Page:Revue des Deux Mondes - 1868 - tome 76.djvu/651

Le texte de cette page a été corrigé et est conforme au fac-similé.
Et moi chétif, qui ne suis roy, ne rien,
L’ay éprouvé. Et vous compteray bien,
Si vous voulez, comment vint la besongne.
J’avois ung jour un valet de Gascongne,
Gourmant, yvroigne et asseuré menteur,
Pipeur, larron, jureur, blasphémateur,
Sentant la hart de cent pas à la ronde,
Au demeurant le meilleur filz du monde,
Prisé, loué, fort estimé des filles
Par les bourdeaux, et beau joueur de quilles.
Ce vénérable hillot fut adverty
De quelque argent que m’aviez départy,
Et que ma bourse avoit grosse apostume ;
Si se leva plustost que de coustume,
Et me va prendre en tapinoys icelle,
Puis la vous mist très bien soubz son esselle,
Argent et tout, cela se doit entendre,
Et ne croy point que ce fust pour la rendre,
Car oncques puis n’en ay ouy parler.
Brief, le villain ne s’en voulut aller
Pour si petit ; mais encor il me happe
Saye et bonnet, chausses, pourpoinct et cappe ;
De mes habitz, en effect, il pilla
Tous les plus beaux, et puis s’en habilla
Si justement qu’à le voir ainsi estre,
Vous l’eussiez prins en plein jour pour son maistre.

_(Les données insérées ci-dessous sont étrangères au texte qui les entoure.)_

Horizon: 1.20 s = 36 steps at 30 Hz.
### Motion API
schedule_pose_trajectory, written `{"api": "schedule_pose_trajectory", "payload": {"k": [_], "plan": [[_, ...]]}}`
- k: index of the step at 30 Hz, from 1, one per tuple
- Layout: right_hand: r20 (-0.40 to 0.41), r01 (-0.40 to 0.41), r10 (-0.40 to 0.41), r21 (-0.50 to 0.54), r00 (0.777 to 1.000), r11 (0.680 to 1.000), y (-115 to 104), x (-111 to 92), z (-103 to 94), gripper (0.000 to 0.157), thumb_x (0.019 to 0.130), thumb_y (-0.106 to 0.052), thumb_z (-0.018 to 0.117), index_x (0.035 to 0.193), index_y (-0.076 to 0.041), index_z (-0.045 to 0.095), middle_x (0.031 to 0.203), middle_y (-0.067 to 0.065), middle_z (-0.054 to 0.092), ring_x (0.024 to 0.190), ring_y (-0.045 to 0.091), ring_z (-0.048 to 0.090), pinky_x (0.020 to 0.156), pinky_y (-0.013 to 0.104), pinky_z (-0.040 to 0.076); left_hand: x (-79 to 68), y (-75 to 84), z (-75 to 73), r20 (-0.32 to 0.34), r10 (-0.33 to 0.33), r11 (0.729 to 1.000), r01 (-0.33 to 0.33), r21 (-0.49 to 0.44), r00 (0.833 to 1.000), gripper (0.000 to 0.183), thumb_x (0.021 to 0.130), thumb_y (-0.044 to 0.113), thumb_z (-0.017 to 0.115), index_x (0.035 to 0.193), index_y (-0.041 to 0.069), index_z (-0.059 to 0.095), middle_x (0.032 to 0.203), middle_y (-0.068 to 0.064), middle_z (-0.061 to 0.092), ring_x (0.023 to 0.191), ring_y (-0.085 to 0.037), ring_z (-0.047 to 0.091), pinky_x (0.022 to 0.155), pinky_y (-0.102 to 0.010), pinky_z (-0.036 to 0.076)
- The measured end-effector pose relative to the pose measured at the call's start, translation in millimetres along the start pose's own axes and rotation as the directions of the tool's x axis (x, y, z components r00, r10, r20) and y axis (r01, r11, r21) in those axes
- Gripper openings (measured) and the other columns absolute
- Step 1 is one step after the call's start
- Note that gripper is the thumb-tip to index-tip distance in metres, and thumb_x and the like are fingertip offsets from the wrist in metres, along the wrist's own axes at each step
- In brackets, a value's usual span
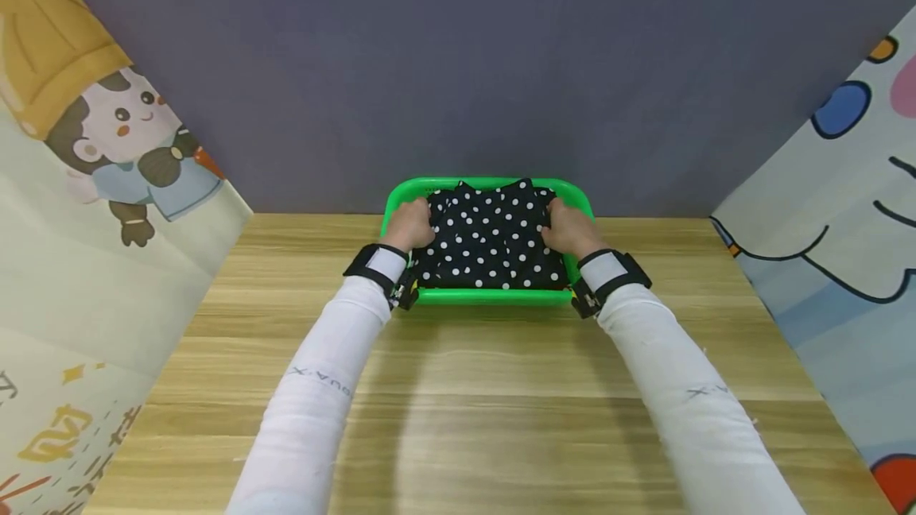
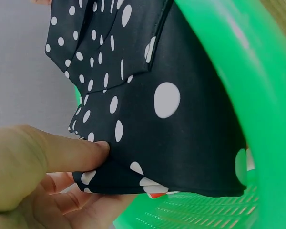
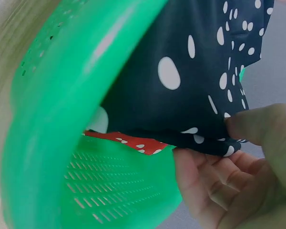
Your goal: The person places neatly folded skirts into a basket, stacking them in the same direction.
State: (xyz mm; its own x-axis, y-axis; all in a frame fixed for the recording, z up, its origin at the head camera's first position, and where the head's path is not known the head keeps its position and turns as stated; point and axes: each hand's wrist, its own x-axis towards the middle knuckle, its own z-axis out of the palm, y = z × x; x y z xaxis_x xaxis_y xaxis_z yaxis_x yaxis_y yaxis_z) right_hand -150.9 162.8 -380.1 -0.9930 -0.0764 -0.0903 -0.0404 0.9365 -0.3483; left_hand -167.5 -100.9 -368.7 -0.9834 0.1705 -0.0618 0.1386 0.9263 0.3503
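A black cloth with white polka dots (image 1: 490, 237) lies folded within a green plastic basket (image 1: 494, 297). My left hand (image 1: 410, 225) pinches the cloth's left edge, thumb on top and fingers beneath, as the left wrist view shows. At the opposite edge my right hand (image 1: 571, 230) pinches it in the same way. Below the black cloth, a red cloth with white dots (image 3: 133, 142) peeks out in the right wrist view. The basket's wall has slotted holes (image 3: 105, 186). Most of the red cloth is hidden.
The basket stands on a wooden table (image 1: 472, 404), close to a dark grey wall panel (image 1: 487, 62) at the back. Cartoon-printed panels rise at the left (image 1: 86, 261) and the right (image 1: 837, 261).
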Motion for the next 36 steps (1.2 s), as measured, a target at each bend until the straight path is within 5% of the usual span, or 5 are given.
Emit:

Finablement de ma chambre il s’en va
Droict à l’estable, où deux chevaux trouva ;
Laisse le pire et sur le meilleur monte ;
Picque et s’en va. Pour abréger le compte,
Soiez certain qu’au partir du dict lieu
N’oublya rien, fors à me dire adieu…
Bien tost après ceste fortune-là,
Une aultre pire encores se mesla
De m’assaillir……..
C’est une lourde et longue maladie
De trois bons moys, qui m’a toute essourdie
La pauvre teste et ne veult terminer.